And so what I'm really looking forward to over the next couple of years is seeing how

the data infrastructure community can

tackle this problem of essentially structuring unstructured data, right, of making it so that you can use the same kinds of interfaces to

query and access and work with unstructured data like text and images that you currently have available to you for, you know, running SQL queries on top of structured data.

In your experience

of building and working with and using and interacting with the community around the Ludwig and Horovod projects, I'm wondering what are some of the most interesting or innovative or unexpected ways that you've seen either or both of them applied.

Yeah. So certainly for

Horovod,

I think the most interesting thing that I've seen is that Oak Ridge projects that, you know, ran Horovod on 27, 000

v 100 GPUs,

and they ended up winning a Gordon Bell prize from the ACM for that work. So, certainly, I think that was, you know, 1 of the things that most amazed me that people could pull off with Horovod.
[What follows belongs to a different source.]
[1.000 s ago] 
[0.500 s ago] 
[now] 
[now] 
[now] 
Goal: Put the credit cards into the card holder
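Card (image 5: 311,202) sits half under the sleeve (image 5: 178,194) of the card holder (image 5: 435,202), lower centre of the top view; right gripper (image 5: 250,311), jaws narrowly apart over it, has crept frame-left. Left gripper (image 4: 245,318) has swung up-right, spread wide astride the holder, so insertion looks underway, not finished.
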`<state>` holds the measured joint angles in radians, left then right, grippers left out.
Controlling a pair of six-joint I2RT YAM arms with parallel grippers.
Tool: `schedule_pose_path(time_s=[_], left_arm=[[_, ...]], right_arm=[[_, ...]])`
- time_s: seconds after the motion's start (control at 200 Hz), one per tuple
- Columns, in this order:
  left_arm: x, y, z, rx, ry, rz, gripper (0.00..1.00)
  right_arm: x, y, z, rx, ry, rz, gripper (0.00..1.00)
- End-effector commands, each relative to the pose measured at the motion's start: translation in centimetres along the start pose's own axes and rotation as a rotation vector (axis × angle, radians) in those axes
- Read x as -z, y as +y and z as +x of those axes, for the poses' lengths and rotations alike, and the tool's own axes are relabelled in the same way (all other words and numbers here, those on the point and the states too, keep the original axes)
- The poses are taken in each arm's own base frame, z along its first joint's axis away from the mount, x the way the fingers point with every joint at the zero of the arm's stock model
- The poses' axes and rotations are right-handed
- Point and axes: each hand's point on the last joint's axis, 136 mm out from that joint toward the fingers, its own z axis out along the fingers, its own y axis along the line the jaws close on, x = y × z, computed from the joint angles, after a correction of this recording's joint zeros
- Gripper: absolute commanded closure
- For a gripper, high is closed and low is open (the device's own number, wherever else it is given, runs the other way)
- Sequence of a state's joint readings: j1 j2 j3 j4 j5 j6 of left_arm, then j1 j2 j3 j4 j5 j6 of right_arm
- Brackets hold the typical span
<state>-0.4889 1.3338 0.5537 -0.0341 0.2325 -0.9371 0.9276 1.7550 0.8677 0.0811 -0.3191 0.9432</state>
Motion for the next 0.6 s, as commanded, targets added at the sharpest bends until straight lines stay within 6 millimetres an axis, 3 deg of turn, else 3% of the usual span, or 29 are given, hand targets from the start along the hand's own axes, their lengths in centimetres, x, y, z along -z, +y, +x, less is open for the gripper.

In terms of Ludwig, I think that, certainly I've seen some really amazing

examples of doing

really advanced

computer vision tasks with Ludwig that,

you know, it fascinated me to see it because, you know, it was not something that at Uber we

had invested very heavily in doing with Ludwig. This is again was something that primarily came out of kind of the open source side. But then seeing people take those features and run with it to do these amazing kinds of computer vision tasks,

like, prove to me, I think, the value proposition in a big way is that

this isn't just something that appeals to people who do things the Uber way. This is a very general tool that can be applied to all sorts of problems.

And in your experience

of working with and contributing to the Ludwig and Horovod projects, and as you have begun building a business around the capabilities to be make them more accessible, I'm wondering what are are some of the most interesting or unexpected or challenging lessons that you've learned in the process?

Yeah. Certainly, I think that 1 of the big challenges

that I've seen

in terms of

explaining the value proposition

of something like Ludwig is I think in a lot of ways, it's a little bit of a paradigm shift for people in terms of no longer thinking about

the model, but thinking about the data and, you know, thinking about like, what can I do with multimodal,

right? You know, 1 of the barriers kind of to come back to the data infrastructure side is that oftentimes people think they're boxed in into, I can only use tabular data because that's the only thing that my data warehouse

gives me access to. Right?

And so what we want to try to do is make the case of saying, you know, you can train a model on that tabular data, but you also have all of this rich data,

like, you know, all this text and all these images and all this audio

that if you were to add those as features into the model, you'd be able to get even better performance.

And so figuring out how to wrangle that from the kind of data infrastructure side

is certainly 1 of the big barriers. The other, I think, is in terms of making this appeal, not just to the data scientists, but to people up the stack like data analysts who frequently work in the regime of, you know, the data warehouse, for example.

Oftentimes, they think about these problems very differently from how a data scientist would. And so, you know, all these different personas

are looking at the problem differently and looking at the features differently.

And so while some people may care a lot about

the operational side of, like, how do I productionize these models? How do I serve them? How do I retrain them?

Other people

primarily care about how they measure their performance of these models. Like what are the different metrics? How do I visualize them? And so other

people care a lot about the kind of explainability

side. Right? Of, like, why is the model making this prediction? Or how do I ensure that there's no ingrained bias in the model that's going to bite me down the road? Right?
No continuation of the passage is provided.